**Problem requirements:**
Return every line of the data below word for word, including the punctuation.

── Recorded data ──

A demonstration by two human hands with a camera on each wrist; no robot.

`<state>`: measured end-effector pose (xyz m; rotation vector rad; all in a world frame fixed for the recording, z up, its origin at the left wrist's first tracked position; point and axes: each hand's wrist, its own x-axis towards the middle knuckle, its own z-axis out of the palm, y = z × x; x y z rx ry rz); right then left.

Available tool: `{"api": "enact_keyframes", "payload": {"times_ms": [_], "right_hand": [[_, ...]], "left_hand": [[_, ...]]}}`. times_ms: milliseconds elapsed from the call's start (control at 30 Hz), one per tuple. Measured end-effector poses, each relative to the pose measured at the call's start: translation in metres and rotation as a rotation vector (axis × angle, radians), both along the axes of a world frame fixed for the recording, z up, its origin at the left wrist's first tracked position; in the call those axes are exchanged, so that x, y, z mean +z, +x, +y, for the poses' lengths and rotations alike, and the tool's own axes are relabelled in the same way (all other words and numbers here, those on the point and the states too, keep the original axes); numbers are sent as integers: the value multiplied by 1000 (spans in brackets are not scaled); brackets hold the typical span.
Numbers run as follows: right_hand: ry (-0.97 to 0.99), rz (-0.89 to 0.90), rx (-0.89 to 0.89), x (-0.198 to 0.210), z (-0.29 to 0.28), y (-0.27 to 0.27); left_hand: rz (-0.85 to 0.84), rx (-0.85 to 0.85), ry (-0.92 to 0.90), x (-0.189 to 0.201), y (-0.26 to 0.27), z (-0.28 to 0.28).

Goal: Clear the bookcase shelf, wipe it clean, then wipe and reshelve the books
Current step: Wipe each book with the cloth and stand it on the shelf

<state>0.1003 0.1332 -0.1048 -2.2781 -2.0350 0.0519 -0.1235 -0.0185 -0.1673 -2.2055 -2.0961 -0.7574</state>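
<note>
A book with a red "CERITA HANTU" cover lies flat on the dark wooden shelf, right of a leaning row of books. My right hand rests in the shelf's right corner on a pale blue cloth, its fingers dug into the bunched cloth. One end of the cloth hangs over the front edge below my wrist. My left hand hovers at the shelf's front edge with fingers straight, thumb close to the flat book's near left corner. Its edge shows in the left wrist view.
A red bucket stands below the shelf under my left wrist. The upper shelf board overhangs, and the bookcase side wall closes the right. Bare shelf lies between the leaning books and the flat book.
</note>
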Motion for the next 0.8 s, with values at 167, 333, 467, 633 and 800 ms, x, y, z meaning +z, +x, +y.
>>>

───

**Solution to this problem:**
A demonstration by two human hands with a camera on each wrist; no robot.

`<state>`: measured end-effector pose (xyz m; rotation vector rad; all in a world frame fixed for the recording, z up, its origin at the left wrist's first tracked position; point and axes: each hand's wrist, its own x-axis towards the middle knuckle, its own z-axis out of the palm, y = z × x; x y z rx ry rz); right then left.

Available tool: `{"api": "enact_keyframes", "payload": {"times_ms": [_], "right_hand": [[_, ...]], "left_hand": [[_, ...]]}}`. times_ms: milliseconds elapsed from the call's start (control at 30 Hz), one per tuple. Measured end-effector poses, each relative to the pose measured at the call's start: translation in metres and rotation as a rotation vector (axis × angle, radians), both along the axes of a world frame fixed for the recording, z up, its origin at the left wrist's first tracked position; in the call those axes are exchanged, so that x, y, z mean +z, +x, +y, for the poses' lengths and rotations alike, and the tool's own axes are relabelled in the same way (all other words and numbers here, those on the point and the states too, keep the original axes); numbers are sent as integers: the value multiplied by 1000 (spans in brackets are not scaled); brackets hold the typical span.
Numbers run as follows: right_hand: ry (-0.97 to 0.99), rz (-0.89 to 0.90), rx (-0.89 to 0.89), x (-0.198 to 0.210), z (-0.29 to 0.28), y (-0.27 to 0.27); left_hand: rz (-0.85 to 0.84), rx (-0.85 to 0.85), ry (-0.92 to 0.90), x (-0.189 to 0.201), y (-0.26 to 0.27), z (-0.28 to 0.28).

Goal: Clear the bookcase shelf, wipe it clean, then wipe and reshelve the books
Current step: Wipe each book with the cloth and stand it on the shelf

<state>0.1003 0.1332 -0.1048 -2.2781 -2.0350 0.0519 -0.1235 -0.0185 -0.1673 -2.2055 -2.0961 -0.7574</state>
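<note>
A book with a red "CERITA HANTU" cover lies flat on the dark wooden shelf, right of a leaning row of books. My right hand rests in the shelf's right corner on a pale blue cloth, its fingers dug into the bunched cloth. One end of the cloth hangs over the front edge below my wrist. My left hand hovers at the shelf's front edge with fingers straight, thumb close to the flat book's near left corner. Its edge shows in the left wrist view.
A red bucket stands below the shelf under my left wrist. The upper shelf board overhangs, and the bookcase side wall closes the right. Bare shelf lies between the leaning books and the flat book.
</note>
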Motion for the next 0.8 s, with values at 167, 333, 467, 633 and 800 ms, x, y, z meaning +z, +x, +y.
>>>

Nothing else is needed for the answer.